According to Radio Free Asia, shortly after the incident, VnExpress published an article citing information from the Ministry of Public Security, stating that at least 7 people were killed in the gunfire, but this information was later removed. On the same day, the Ministry of Public Security issued an order to hunt down the perpetrators, reminding the public to remain calm, and requesting the media to verify accurate information. In the afternoon, Minister of Public Security Tô Lâm decided to promote the ranks of the 4 police officers who died in the incident. On the morning of June 12, Deputy Prime Minister Trần Lưu Quang visited and inquired about the injured individuals and the families of those who died. He also instructed the recognition of martyr status for the 4 deceased police officers. Deputy Chief of the General Staff of the Vietnam People's Army, Huỳnh Chiến Thắng, led a delegation from the Ministry of Defense to inspect the scene of the incident.
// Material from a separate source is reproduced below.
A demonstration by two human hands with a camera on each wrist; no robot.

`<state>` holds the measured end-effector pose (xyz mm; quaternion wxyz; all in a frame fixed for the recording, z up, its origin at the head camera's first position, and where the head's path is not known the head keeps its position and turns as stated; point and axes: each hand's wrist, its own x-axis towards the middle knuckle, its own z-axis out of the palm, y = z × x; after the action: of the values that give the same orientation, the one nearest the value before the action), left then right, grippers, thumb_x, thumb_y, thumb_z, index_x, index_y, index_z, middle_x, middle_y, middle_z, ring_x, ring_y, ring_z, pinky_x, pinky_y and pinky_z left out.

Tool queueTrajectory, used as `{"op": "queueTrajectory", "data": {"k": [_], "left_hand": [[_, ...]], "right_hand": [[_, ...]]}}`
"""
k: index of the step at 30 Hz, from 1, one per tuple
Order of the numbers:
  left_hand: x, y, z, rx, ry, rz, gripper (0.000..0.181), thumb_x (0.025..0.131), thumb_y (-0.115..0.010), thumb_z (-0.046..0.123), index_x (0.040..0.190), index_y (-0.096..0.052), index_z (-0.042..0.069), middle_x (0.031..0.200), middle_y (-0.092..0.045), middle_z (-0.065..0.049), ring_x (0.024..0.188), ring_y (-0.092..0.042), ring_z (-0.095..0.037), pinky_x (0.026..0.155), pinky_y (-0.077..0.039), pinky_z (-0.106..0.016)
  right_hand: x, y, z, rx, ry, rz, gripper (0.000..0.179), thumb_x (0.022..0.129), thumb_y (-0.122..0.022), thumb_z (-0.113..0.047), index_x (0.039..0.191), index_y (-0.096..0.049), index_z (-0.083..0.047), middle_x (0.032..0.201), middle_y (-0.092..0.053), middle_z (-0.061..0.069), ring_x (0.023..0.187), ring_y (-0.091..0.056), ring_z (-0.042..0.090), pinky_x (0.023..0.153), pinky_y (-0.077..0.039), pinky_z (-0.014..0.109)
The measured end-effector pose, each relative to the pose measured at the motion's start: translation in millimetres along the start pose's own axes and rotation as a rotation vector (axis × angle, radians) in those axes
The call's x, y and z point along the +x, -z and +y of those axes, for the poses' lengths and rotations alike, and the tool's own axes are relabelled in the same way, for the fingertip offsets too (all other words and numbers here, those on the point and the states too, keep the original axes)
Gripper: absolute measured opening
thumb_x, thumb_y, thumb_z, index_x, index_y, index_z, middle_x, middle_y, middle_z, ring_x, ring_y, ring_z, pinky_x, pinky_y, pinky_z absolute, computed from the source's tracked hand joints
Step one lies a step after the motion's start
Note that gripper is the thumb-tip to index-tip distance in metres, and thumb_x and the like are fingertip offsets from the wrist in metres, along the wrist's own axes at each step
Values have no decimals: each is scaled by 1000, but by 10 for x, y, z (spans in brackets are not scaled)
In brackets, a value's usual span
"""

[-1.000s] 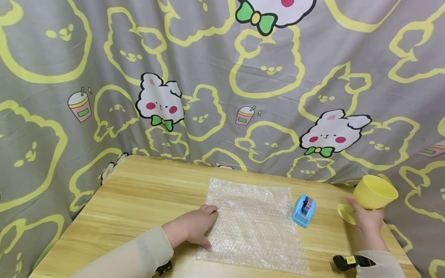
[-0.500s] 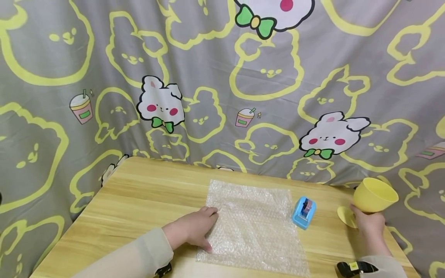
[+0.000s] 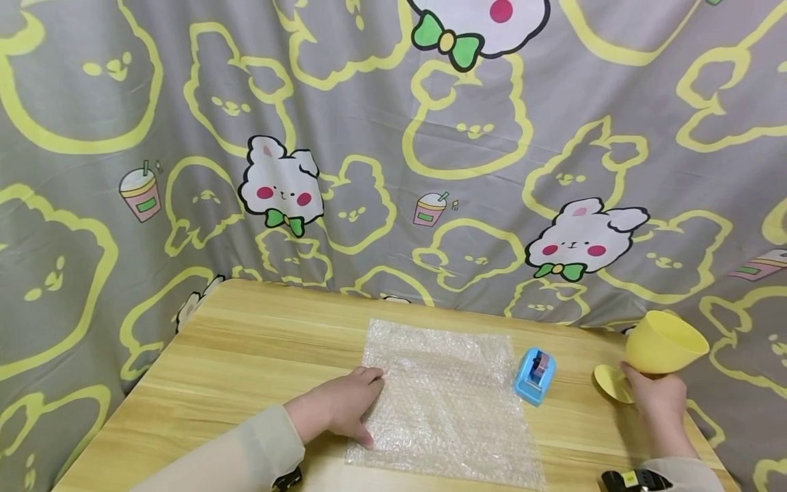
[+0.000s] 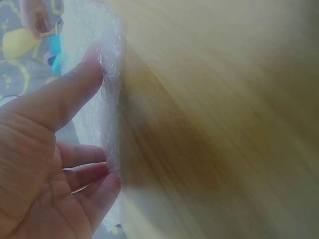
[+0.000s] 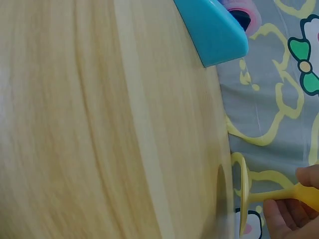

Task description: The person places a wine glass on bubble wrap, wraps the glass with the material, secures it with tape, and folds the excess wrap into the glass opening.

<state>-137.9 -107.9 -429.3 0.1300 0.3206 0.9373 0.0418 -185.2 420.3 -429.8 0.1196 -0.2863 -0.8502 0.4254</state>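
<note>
A yellow goblet (image 3: 664, 344) is held by its stem in my right hand (image 3: 660, 402), at the table's right end. It leans with its bowl to the right, and its round foot faces left; the right wrist view shows the foot (image 5: 243, 199) edge-on beside the table edge. My left hand (image 3: 344, 404) rests at the left edge of a sheet of clear bubble wrap (image 3: 449, 403) lying flat on the table. In the left wrist view, the thumb and fingers of my left hand (image 4: 55, 149) are spread along that edge, their tips touching it.
A blue tape dispenser (image 3: 535, 377) with a pinkish roll stands just right of the bubble wrap. The wooden table (image 3: 246, 348) backs onto a grey cartoon-print curtain (image 3: 381, 137), which also hangs along the left side.
The goblet and my right hand have shifted slightly right, and more of the foot shows as the goblet tilts. My left hand stays on the bubble wrap's edge.
</note>
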Motion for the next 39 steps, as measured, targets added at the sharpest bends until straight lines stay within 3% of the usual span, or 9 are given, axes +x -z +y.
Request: {"op": "queueTrajectory", "data": {"k": [3,5,8,13,16,19,21,28,39], "left_hand": [[-2,-5,-3,-3,-2,-1,104,70,-83,56,147,-44,-2,156,-37,-15,141,-37,-31,114,-37,-35],[0,-12,-7,-7,-2,0,104,70,-83,56,147,-44,-3,156,-37,-15,142,-37,-31,114,-37,-36],[-2,-16,-9,-11,-2,0,104,70,-83,56,147,-44,-3,156,-37,-15,141,-37,-31,114,-37,-36],[-4,-10,-10,-16,-9,-1,104,70,-83,56,147,-44,-2,156,-37,-15,141,-37,-30,114,-37,-36],[-3,-7,-15,-8,-13,1,104,70,-83,57,147,-44,-2,156,-37,-15,141,-37,-30,114,-37,-35],[-3,-9,-19,-6,-13,2,105,70,-83,57,147,-44,-2,156,-37,-15,141,-37,-30,114,-37,-35],[-1,-12,-22,-8,-11,3,105,70,-83,57,147,-44,-2,156,-37,-15,141,-37,-30,114,-37,-35],[1,-15,-27,-9,-12,0,106,70,-83,58,148,-43,-2,156,-37,-15,141,-37,-30,114,-36,-35],[7,1,-19,-19,0,-16,107,70,-83,58,149,-43,-1,157,-35,-15,142,-35,-30,115,-36,-36]], "right_hand": [[-31,13,-11,-33,20,4,63,92,-69,-34,126,-46,14,128,-48,36,107,-54,43,94,-45,47],[-46,25,-25,-44,41,9,65,92,-69,-34,127,-46,16,131,-45,40,116,-47,50,98,-39,55],[-66,46,-49,-70,62,28,62,92,-70,-34,126,-50,13,131,-48,40,116,-50,50,85,-45,43],[-106,82,-98,-88,76,45,57,90,-73,-36,122,-56,8,119,-60,33,103,-60,38,66,-39,23],[-131,105,-123,-82,77,40,53,88,-75,-36,118,-60,5,88,-72,8,77,-63,12,60,-41,17],[-167,125,-148,-46,82,28,46,88,-76,-35,113,-62,2,65,-61,-22,58,-52,-9,56,-42,11],[-201,137,-171,-16,88,20,41,88,-76,-34,110,-62,-1,62,-56,-29,57,-53,-11,55,-43,9],[-333,152,-252,1,155,0,35,88,-76,-36,102,-64,-5,64,-59,-31,58,-59,-10,57,-44,8],[-500,22,-341,-19,244,-19,34,88,-78,-35,96,-67,-4,64,-66,-21,60,-61,-7,58,-44,8]]}}
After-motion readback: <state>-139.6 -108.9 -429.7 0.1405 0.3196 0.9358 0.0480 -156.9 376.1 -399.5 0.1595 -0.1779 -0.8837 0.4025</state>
According to BBC Vietnamese, within just half a day on June 11, there were 2,258 articles, forum posts, and social media discussions about the attack. Among them, there were 386 news articles and 1,707 posts originating from social media platforms, predominantly from Facebook. Local authorities have also imposed administrative fines on several individuals for spreading fake news about the shooting incident. In Đắk Lắk alone, more than 100 cases have been fined. On June 12, Phil Robertson, deputy director of the Asia Division at Human Rights Watch, stated: "Behind the veil of secrecy that Vietnam has cast over the highlands, the government has seriously violated rights, suppressed religious and belief freedoms, confiscated lands from indigenous peoples, and attempted to assimilate the cultural, linguistic, and social diversity of ethnic groups, particularly those dominated by the ethnic majority, the Kinh".

On June 20, 2023, at Third United Nations High-Level Conference of Heads of Counter-Terrorism Agencies of Member States organized by the United Nations, Vietnam's representative requested the intervention and support of other countries in investigating the attack, as there were members involved in the shooting incident belonging to an organization based in the United States. United States ambassador to Vietnam Marc Knapper condemned the attack and proposed to cooperate with the Vietnamese side to find the perpetrators.

In March 2024, the Vietnam Ministry of Public Security officially designated the North Carolina-headquartered Montagnard Support Group Inc (MSGI) and the Thai-based Montagnard Stand for Justice (MSFJ) as terrorist organizations, declaring them of orchestrating attacks and promoting separatism in Vietnam.